Ballantine Brewery, Newark NJ, 1880-1890
I was told that the earliest Pitney home on this site was built in 1722. But what I see is a large Federalist residence with Victorian detailing. What’s the story? How did this homestead grow from its Colonial roots to the nearly 12,000 sq. ft. Pitney Farm mansion of today?
It turns out that one of the more exotic pieces in the puzzle was the Scotsman, Peter Ballantine, who started his brewery in Newark in 1840. His granddaughter, Roberta Ballantine, married J.O.H. Pitney in 1890 and they moved back to Pitney Farm in 1925, expanding the main homestead from its 1826 footprint, which had added to the original 1722 footprint.

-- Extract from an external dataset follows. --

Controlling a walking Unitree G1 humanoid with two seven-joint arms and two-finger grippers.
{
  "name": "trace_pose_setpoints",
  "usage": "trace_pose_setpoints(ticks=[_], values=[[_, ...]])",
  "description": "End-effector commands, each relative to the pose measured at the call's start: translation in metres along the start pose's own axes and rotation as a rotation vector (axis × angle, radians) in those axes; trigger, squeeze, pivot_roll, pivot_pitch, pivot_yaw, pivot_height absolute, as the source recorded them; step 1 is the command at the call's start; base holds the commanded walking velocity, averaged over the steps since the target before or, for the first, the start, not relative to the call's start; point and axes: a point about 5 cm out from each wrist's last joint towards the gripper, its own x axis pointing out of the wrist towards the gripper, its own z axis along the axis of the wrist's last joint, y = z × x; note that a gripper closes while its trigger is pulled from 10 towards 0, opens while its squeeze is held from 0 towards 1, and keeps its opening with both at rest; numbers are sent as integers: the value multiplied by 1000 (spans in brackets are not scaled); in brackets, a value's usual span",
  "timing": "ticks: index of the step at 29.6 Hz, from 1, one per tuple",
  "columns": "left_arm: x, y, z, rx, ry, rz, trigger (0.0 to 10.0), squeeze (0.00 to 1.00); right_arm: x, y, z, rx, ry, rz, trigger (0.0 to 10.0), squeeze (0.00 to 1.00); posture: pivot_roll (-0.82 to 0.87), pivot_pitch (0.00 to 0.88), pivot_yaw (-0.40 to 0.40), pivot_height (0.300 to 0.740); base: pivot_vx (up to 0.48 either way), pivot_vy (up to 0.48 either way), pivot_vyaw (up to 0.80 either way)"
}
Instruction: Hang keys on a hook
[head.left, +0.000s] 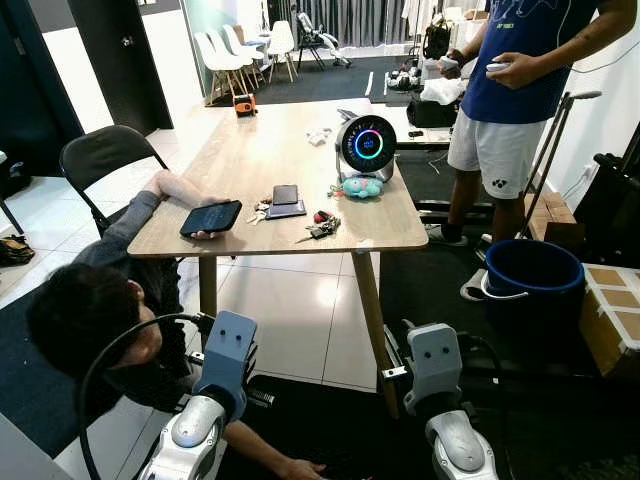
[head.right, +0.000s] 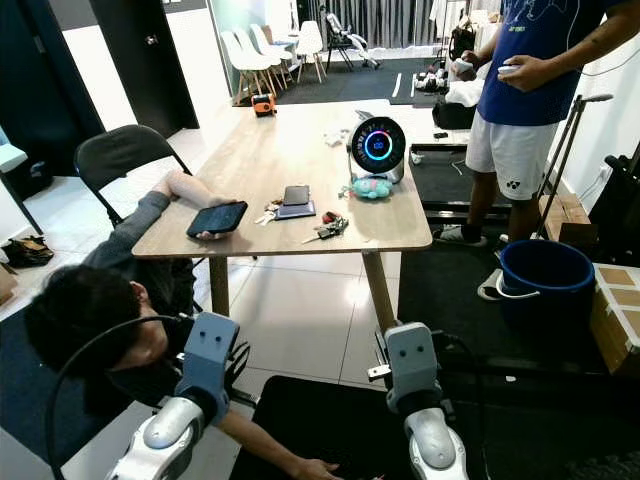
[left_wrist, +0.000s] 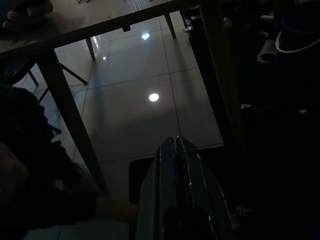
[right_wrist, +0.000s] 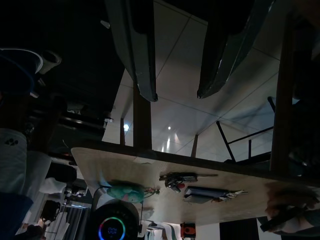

As someone who is intrigued by how houses grow, I trudged around the outside of the home last Sunday through the snow to get the feel of the additions from the outside, the huge Music Room, the big kitchen. Now I want to go inside and see if I can figure out which rooms are from the original 1722 structure, what was added next.
Wounded in the Battle of Williamsburg – May 5, 1862
Joseph P. Watkins Jr
I thought at first it was a dirty smudge on the window glass. But when I went up close, I saw it was writing — delicate, almost calligraphy. Deciphering the words was like a puzzle, but it got easier as I got used to the handwriting: “Corporal J.S. Watkins, Company K-7th Regiment NJV. Wounded at the Battle of Willamsburg, May 5, 1862. Died May 31, 1862 at Fortress Monroe, VA”
Clearly it had to do with a Civil War soldier. Who had written it? Why on a window? The answers were sobering — a grieving mother, learning of her young son’s death, slowly scratching this small epitaph on a window that would be seen every day by family and friends down through the decades. The young man’s life was cut short in service to his country. 19 years old. His memory lives on in this window 150 years later.
Frederick V. Pitney (center), brother of JOH Pitney and Mahlon Pitney III, Aqueduct engineer
I recently heard the phrase “The Mendham Aqueduct.” Aqueducts make me think of Roman mega-structures. If Mendham had one of those, I’ve certainly missed it.
Turns out, the Mendhams only gained a public water system and a reservoir when Henry Cooper Pitney — at various points, founder and President of the National Iron Bank, of Morris County Savings Bank, and Vice Chancellor of the Court of New Jersey — donated the water rights and land in 1906 to build the “Mendham Aqueduct.” Having its own source of water was one of the chief factors that allowed the creation of Mendham Borough, originally part of Mendham Township.
The gentleman in the center of the photo, the one in the tie and cap with a notebook, is Frederick V. Pitney, brother of J.O.H. and Mahlon Pitney III. I am told he was an engineer and worked on many projects around Morris County. Now I just have to take a hike and find out what’s still left of these first Mendham waterworks.
Pitney Women 1876
Lucetta Cooper Pitney was the daughter of Henry Cooper of Chester, NJ, and the wife of Mahlon Pitney II. She lived on the farm until her husband’s death in 1863. The farm was willed to her son, Henry Cooper Pitney.
Sarah Louisa Halsted Pitney was the wife of Henry Cooper Pitney. They lived in Morristown where Henry had his law practice and visited the farm weekly to oversee the work of the resident farmers, the operation of the old cider mill on the premises, and the iron forge on Mendham Mountain.
Sarah Pitney Johnson was the daughter of Lucetta Cooper Pitney, sister of Henry Cooper Pitney, and mother of Lucetta Pitney Johnson.